▶ Action item: The records below must be copied in full; omit the images.

════════════════════

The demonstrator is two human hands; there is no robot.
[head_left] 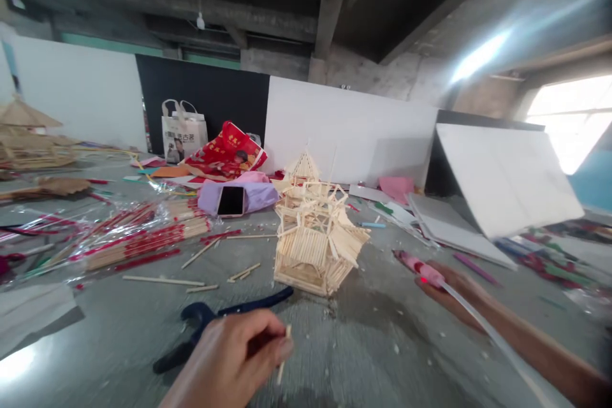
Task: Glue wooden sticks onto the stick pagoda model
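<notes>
Between thumb and fingers, my left hand [243, 357] pinches a short thin wooden stick [284, 357], low in front of me. My right hand [454, 290] is closed around a pink hot glue gun [425, 271], a red light glowing on it and a long glue stick [488, 331] running out of its back. Its nozzle points left and away from me. Ahead of both hands stands a small pavilion model [310, 242] of wooden sticks, with slatted roofs and a pointed top; neither hand touches it. Dark blue handled pliers or cutters [203, 319] lie just behind my left hand, partly hidden.
Loose sticks [162, 280] and plastic-wrapped stick bundles [143, 242] cover the left side. A phone [231, 201] rests on purple cloth, near a red bag [227, 153]. White boards [507, 178] lean at the right. Another stick model [29, 134] stands far left.
</notes>
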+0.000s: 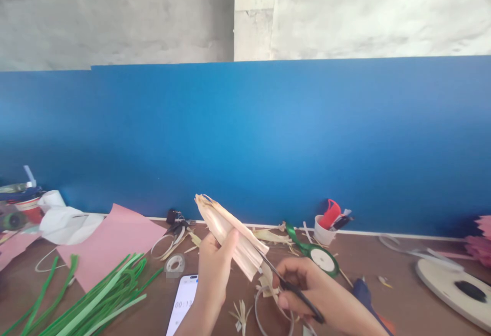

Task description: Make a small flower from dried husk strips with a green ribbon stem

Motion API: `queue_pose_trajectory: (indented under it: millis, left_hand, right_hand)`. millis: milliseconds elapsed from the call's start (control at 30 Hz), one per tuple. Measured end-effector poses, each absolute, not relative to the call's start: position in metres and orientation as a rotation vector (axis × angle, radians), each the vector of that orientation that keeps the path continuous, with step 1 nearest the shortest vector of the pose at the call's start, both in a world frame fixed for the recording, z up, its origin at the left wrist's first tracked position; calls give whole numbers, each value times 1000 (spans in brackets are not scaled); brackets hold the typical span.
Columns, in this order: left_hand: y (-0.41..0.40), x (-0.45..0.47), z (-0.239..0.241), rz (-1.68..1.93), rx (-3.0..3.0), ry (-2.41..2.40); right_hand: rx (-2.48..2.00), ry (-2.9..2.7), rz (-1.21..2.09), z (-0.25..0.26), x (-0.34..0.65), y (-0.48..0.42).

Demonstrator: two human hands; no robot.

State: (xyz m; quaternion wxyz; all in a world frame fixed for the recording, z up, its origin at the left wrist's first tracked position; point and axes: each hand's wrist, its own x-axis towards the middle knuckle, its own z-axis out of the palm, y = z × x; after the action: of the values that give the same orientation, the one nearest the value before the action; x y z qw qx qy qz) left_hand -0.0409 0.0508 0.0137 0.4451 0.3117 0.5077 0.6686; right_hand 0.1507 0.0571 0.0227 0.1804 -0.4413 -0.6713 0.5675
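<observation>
A pale, dry corn husk is pinched between the thumb and fingers of my left hand, raised over the table and slanting down to the right. In my right hand are black-handled scissors, their blades at the husk's lower right end. A small husk scrap hangs or lies just below the blades; I cannot tell which. Beneath the hands lie a frayed husk piece and a clear ring-shaped strip.
Green pipe cleaners, pink paper, a tape roll and a phone showing a timer lie leftward. Rightward are a green ribbon spool, a white cup of tools, a blue glue gun and a cream disc. A blue partition stands behind.
</observation>
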Motion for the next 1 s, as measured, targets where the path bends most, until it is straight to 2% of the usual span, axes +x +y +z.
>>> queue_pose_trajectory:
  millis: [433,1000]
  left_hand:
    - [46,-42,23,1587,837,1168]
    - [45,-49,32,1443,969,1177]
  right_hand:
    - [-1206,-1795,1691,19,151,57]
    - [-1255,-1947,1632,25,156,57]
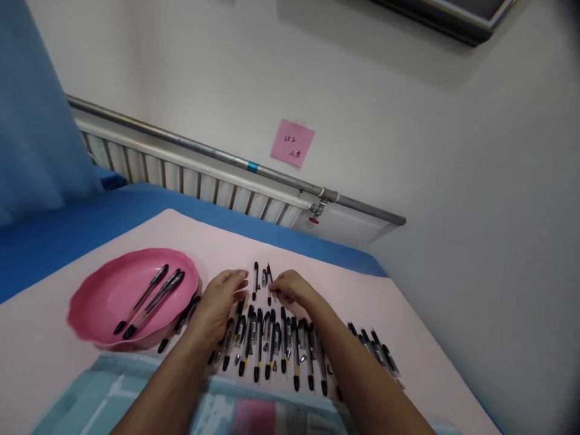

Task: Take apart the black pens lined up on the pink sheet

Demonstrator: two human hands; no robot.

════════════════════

▶ Result of the exercise:
The demonstrator is two human hands; there is no robot.
[head_left] 
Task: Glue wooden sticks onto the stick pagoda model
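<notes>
Between thumb and fingers, my left hand [243, 357] pinches a short thin wooden stick [284, 357], low in front of me. My right hand [454, 290] is closed around a pink hot glue gun [425, 271], a red light glowing on it and a long glue stick [488, 331] running out of its back. Its nozzle points left and away from me. Ahead of both hands stands a small pavilion model [310, 242] of wooden sticks, with slatted roofs and a pointed top; neither hand touches it. Dark blue handled pliers or cutters [203, 319] lie just behind my left hand, partly hidden.
Loose sticks [162, 280] and plastic-wrapped stick bundles [143, 242] cover the left side. A phone [231, 201] rests on purple cloth, near a red bag [227, 153]. White boards [507, 178] lean at the right. Another stick model [29, 134] stands far left.
</notes>
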+0.000s: 

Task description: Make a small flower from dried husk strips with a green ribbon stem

Motion API: `queue_pose_trajectory: (indented under it: millis, left_hand, right_hand)`. millis: milliseconds elapsed from the call's start (control at 30 Hz), one per tuple. Measured end-effector poses, each absolute, not relative to the call's start: position in metres and orientation as a rotation vector (axis × angle, radians), each the vector of that orientation that keeps the path continuous, with step 1 nearest the shortest vector of the pose at the call's start, both in a world frame fixed for the recording, z up, its origin at the left wrist's first tracked position; calls give whole numbers, each value times 1000 (spans in brackets are not scaled); brackets hold the typical span.
Columns, in this order: left_hand: y (-0.41..0.40), x (-0.45..0.47), z (-0.239..0.241), rz (-1.68..1.93), rx (-3.0..3.0), ry (-2.41..2.40); right_hand: rx (-2.48..2.00), ry (-2.9..2.7), rz (-1.21..2.09), z (-0.25..0.26), x (-0.34..0.65), y (-0.48..0.42).

Demonstrator: two human hands; no robot.

State: (xyz m; quaternion wxyz; all in a world frame fixed for the recording, z up, its origin at the left wrist's first tracked position; point and axes: each hand's wrist, its own x-axis towards the middle knuckle, its own z-axis out of the palm, y = z × x; after the action: of the values that give the same orientation, the one nearest the value before the action; x y z qw qx qy qz) left_hand -0.0409 0.0508 0.0137 0.4451 0.3117 0.5077 0.6686; right_hand 0.1507 0.0571 0.0227 0.1804 -0.4413 -0.6713 0.5675
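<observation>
A pale, dry corn husk is pinched between the thumb and fingers of my left hand, raised over the table and slanting down to the right. In my right hand are black-handled scissors, their blades at the husk's lower right end. A small husk scrap hangs or lies just below the blades; I cannot tell which. Beneath the hands lie a frayed husk piece and a clear ring-shaped strip.
Green pipe cleaners, pink paper, a tape roll and a phone showing a timer lie leftward. Rightward are a green ribbon spool, a white cup of tools, a blue glue gun and a cream disc. A blue partition stands behind.
</observation>
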Motion for the next 1 s, as measured, targets where the path bends most, until it is straight to 2% of the usual span, axes +x +y +z.
>>> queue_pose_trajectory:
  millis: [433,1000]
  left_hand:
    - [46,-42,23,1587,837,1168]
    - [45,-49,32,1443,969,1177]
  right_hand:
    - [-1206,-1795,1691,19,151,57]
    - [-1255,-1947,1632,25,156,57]

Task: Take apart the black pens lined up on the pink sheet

Demonstrator: two human hands; no robot.

No additional output will be generated.